Bay Area Houston Economic Partnership President Bob Mitchell, left, and Houston City Councilman Dave Martin, right, welcome Houston Mayor Sylvester Turner to the BAHEP reception – his third visit to Clear Lake since becoming mayor in January.

Bay Area Houston Economic Partnership President Bob Mitchell, left, and Houston City Councilman Dave Martin, right, welcome Houston Mayor Sylvester Turner to the BAHEP reception – his third visit to Clear Lake since becoming mayor in January.

By Mary Alys Cherry

Forget the jokes about the Houston mayors never seeming to know the way down to Clear Lake. Mayor Sylvester Turner knows the way quite well.

In fact, he has only been in office three months and has already been down here three times – most recently to address the Bay Area Houston Economic Partnership. Earlier, he came for the opening of Independence Square at Space Center Houston in January and Councilman Dave Martin’s town hall in February.

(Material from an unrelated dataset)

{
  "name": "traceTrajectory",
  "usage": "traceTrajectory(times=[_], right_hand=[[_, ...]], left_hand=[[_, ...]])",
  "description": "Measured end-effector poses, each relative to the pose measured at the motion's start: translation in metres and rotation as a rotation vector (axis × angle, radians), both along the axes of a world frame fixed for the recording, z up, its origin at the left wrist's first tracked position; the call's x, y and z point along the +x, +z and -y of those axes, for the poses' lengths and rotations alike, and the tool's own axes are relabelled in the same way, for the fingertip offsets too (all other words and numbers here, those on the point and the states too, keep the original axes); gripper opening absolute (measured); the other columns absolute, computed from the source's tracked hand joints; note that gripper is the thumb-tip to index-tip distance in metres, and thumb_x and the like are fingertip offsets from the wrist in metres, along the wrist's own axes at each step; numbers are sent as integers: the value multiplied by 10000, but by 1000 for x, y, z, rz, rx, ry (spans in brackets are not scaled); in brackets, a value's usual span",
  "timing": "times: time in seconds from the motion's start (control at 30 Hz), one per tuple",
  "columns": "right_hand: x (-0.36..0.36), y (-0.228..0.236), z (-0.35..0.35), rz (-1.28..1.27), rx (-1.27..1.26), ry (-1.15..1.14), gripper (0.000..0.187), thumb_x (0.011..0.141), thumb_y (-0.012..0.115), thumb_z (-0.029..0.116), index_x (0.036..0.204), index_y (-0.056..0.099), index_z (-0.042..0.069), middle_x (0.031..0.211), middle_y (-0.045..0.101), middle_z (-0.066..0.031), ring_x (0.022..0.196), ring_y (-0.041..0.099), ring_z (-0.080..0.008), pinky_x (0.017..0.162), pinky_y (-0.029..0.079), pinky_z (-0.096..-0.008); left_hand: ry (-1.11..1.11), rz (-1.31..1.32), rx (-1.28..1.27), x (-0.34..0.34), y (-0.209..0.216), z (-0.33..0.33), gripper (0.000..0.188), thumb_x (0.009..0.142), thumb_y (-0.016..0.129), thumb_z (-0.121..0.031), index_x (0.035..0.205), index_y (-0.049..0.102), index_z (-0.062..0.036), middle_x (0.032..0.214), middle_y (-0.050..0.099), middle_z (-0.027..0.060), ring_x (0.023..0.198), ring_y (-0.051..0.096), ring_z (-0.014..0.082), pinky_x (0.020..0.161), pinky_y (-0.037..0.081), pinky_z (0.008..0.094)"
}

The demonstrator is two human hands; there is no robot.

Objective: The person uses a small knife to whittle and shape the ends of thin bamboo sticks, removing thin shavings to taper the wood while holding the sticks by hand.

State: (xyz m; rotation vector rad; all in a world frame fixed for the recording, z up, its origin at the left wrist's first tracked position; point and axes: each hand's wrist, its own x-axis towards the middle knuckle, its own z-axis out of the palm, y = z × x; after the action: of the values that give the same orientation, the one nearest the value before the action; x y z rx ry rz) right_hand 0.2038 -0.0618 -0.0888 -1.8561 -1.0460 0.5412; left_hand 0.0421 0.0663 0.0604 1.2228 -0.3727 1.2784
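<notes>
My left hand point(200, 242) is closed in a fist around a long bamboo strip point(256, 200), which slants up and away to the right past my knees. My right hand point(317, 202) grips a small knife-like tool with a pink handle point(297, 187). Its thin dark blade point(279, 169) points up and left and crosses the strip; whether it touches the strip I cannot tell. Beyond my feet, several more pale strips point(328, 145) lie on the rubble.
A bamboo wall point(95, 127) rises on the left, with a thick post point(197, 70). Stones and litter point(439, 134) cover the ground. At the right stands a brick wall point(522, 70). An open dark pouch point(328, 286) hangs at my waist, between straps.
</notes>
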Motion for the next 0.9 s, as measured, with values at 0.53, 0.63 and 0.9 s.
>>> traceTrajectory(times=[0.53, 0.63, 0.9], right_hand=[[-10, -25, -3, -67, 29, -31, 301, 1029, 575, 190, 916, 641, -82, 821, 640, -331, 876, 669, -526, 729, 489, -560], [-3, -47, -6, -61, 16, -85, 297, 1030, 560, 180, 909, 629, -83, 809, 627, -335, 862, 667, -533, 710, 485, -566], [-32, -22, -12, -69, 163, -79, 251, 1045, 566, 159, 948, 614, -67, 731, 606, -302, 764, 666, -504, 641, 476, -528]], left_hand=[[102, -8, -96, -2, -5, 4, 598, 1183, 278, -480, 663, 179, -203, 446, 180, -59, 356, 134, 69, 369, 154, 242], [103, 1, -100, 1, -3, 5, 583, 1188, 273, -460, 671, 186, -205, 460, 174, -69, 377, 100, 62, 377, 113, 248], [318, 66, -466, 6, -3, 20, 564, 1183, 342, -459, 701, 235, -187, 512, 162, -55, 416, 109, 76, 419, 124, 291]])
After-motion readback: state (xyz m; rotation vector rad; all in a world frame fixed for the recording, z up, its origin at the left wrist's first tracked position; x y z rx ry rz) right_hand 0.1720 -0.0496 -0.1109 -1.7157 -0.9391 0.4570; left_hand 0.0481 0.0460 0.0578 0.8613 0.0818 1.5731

He is also humorous and quite charming and would probably be a hit as an entertainer or standup comedian. But then, it pays to have a good sense of humor if you’re mayor of a city with as many problems as Houston has.

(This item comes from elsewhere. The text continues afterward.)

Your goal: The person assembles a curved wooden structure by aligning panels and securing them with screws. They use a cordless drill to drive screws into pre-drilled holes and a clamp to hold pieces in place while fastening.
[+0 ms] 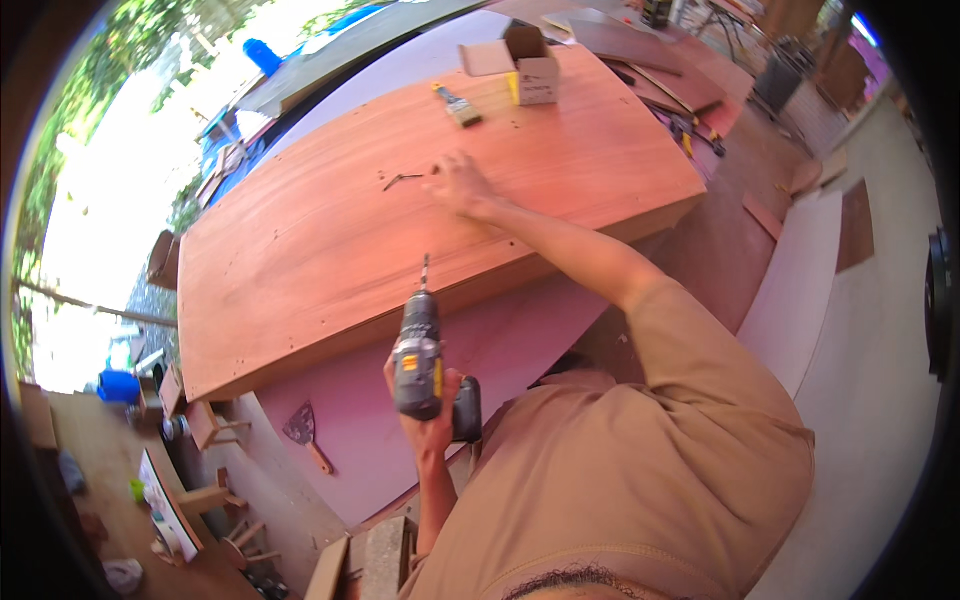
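Observation:
A black and yellow cordless drill (418,360) is gripped in my left hand (428,432). Its long bit points away from me, over the near edge of a reddish-brown wooden panel (300,260). My right hand (463,187) reaches across that panel, slightly blurred, with its fingers bent together. A small dark spot shows at the fingertips, too small to name. Just left of them lie a few dark screws (403,179). Farther off on the panel are a paintbrush (459,106) and an opened small cardboard box (537,80).
A putty knife (306,436) lies on the pale sheet (370,440) below the panel's near edge. Board offcuts (690,85) and hand tools sit at the far right. Small wooden stools (215,425) stand on the left, near a blue container (118,386).

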Demonstrator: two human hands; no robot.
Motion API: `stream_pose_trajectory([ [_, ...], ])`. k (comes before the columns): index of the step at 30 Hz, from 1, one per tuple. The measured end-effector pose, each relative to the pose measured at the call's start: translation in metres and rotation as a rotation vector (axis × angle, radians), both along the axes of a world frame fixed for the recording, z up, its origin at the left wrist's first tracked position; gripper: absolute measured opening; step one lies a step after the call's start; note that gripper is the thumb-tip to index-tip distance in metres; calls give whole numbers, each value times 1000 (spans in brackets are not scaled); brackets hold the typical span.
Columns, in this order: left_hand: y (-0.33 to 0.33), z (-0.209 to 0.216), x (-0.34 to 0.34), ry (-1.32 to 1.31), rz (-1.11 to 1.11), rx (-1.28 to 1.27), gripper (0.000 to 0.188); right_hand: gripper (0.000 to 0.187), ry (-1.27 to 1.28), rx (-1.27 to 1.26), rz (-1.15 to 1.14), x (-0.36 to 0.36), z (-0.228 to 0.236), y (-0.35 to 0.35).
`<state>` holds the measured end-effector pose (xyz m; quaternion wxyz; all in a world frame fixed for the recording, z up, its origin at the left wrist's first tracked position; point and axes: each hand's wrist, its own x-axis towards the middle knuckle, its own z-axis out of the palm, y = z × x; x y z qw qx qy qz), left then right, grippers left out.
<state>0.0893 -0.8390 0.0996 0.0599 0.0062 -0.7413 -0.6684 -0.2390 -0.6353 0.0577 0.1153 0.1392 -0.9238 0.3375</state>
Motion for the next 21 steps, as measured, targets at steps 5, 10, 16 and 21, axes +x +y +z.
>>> stream_pose_trajectory([
  [5,-10,-4,30,-128,46,-34,83,46,-82,204,-216,-59,-26,-51],
  [10,-13,-24,48,-119,117,-7,75,35,-166,47,-206,-60,-25,-24],
  [16,5,-11,38,-77,44,-5,65,25,-302,-703,106,24,0,131],
  [21,78,19,-11,-42,-80,-84,51,20,-252,-954,71,123,10,260],
])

Taylor Lake Village Mayor Jon Keeney, right, and BAHEP’s Dan Seal arrive at the Hilton for the reception featuring Houston Mayor Sylvester Turner.

Taylor Lake Village Mayor Jon Keeney, right, and BAHEP’s Dan Seal arrive at the Hilton for the reception featuring Houston Mayor Sylvester Turner.

And, he will quickly tell you he is a great advocate for the Bay Area. “I love this area of Houston and was honored to have been invited …to speak at Space Center Houston Independence Square grand opening…,” he told the standing room crowd at the Clear Lake Hilton after he was introduced by Councilman Martin.

“What a stunning example of national pride that we now have right in our backyard,” he said, going on to remember the big celebration when the shuttle replica arrived from Florida, and how the Port and BAHEP, working with the city, “assist tremendously with the economic development of our city.

“I have always been a strong advocate for NASA and the Johnson Space Center, including my tenure in the State Legislature, and that commitment will continue as I serve as mayor…Aerospace and aviation are a big business in Houston and NASA continues to assist by boosting our economy by spending more than $1.16 billion on employee and aerospace contractor salaries in this area.”

In addition to having some 13,200 pothole repairs completed, the mayor promised to:

  • Begin focusing on the more comprehensive street repairs;
  • See that the city’s infrastructure keeps pace with growth and development;
  • Work with the county on areas where they can partner, especially in infrastructure;
  • Balance the city budget, “which will take a shared sacrifice by all…”

In his introduction, Martin told how Turner’s father, a painter, died when he was 13, and his mother, a maid in the old Rice Hotel who never finished high school or learned to drive, yet inspired her nine children to get an education and how Turner listened. He was elected president of the student body at Klein High School and graduated as valedictorian.

He went on to graduate from the University of Houston and Harvard Law School before joining the law firm of Fulbright & Jaworski and later founding the Houston law firm, Barnes & Turner in 1983. He is a former Speaker Pro Tem of the Texas House of Representatives, where he represented Houston for 27 years.